Sometimes it feels like not enough time has passed, and other days it feels like Xiomara herself is pushing us to try and get pregnant again. We are terrified to even try, considering I'm so fertile right now. We are terrified to do anything together until we get a clearer picture of my health and our genetic carrier status. The sick part is, I'd be willing to undergo this whole debacle again if it could give us more time with her. I'd do anything to be able to feel as sick and miserable as I did a few months ago, blissfully unaware that something horrible was happening to our baby.


But I don't regret my decision. Not one bit.


I have to pick myself up and move on. My husband and I are working on getting as healthy as we can, although we really weren't that bad before, so that we can start our family. Whatever that may look like.


I see Xiomara everywhere. In the baby rabbits that have moved into our backyard, in the black-eyed Susans that just started popping up in my garden, and in the stars in the night sky.
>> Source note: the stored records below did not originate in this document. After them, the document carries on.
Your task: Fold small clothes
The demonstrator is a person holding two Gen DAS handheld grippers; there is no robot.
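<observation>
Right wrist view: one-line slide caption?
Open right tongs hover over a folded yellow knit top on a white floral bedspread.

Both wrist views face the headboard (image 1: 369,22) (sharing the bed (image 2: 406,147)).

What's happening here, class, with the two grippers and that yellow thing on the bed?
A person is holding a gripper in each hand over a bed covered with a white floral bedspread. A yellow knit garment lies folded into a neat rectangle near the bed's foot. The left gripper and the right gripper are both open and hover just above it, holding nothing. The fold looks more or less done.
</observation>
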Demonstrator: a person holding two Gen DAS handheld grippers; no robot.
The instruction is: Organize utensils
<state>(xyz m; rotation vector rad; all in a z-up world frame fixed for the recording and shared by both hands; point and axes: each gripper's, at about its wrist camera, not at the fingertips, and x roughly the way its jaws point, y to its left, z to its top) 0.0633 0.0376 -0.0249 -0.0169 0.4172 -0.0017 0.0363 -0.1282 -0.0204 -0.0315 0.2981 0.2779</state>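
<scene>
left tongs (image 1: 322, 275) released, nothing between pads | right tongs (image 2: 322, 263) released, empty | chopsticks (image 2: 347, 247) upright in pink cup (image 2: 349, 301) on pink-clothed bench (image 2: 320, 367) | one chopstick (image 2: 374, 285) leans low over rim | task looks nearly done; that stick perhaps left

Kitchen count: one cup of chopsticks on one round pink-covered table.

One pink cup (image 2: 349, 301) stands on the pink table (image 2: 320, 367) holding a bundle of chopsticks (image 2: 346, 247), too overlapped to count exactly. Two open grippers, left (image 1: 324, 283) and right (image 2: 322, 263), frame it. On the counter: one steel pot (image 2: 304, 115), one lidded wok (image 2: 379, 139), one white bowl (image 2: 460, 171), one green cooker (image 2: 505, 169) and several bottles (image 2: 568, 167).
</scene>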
Like I said, this is a lifestyle blog, that is about alternative spirituality, but I had to write this. And I'll likely write about this again. If you'll stay with me for the journey, I'd be indebted to you. It's cathartic for me to write.


I'm hoping to share a more candid version of what comes next, because frankly, no one is writing about this. No one in my spiritual persuasion anyway, that is. I'm a Wiccan woman of color, and while I appreciate and occasionally read blogs from more mainstream writers, I found that I had no one to relate to while I was gearing up to make the most painful, and necessary, decision of my life.


I have to write about it, or I'll explode. Please bare with me, and thank you for sticking around.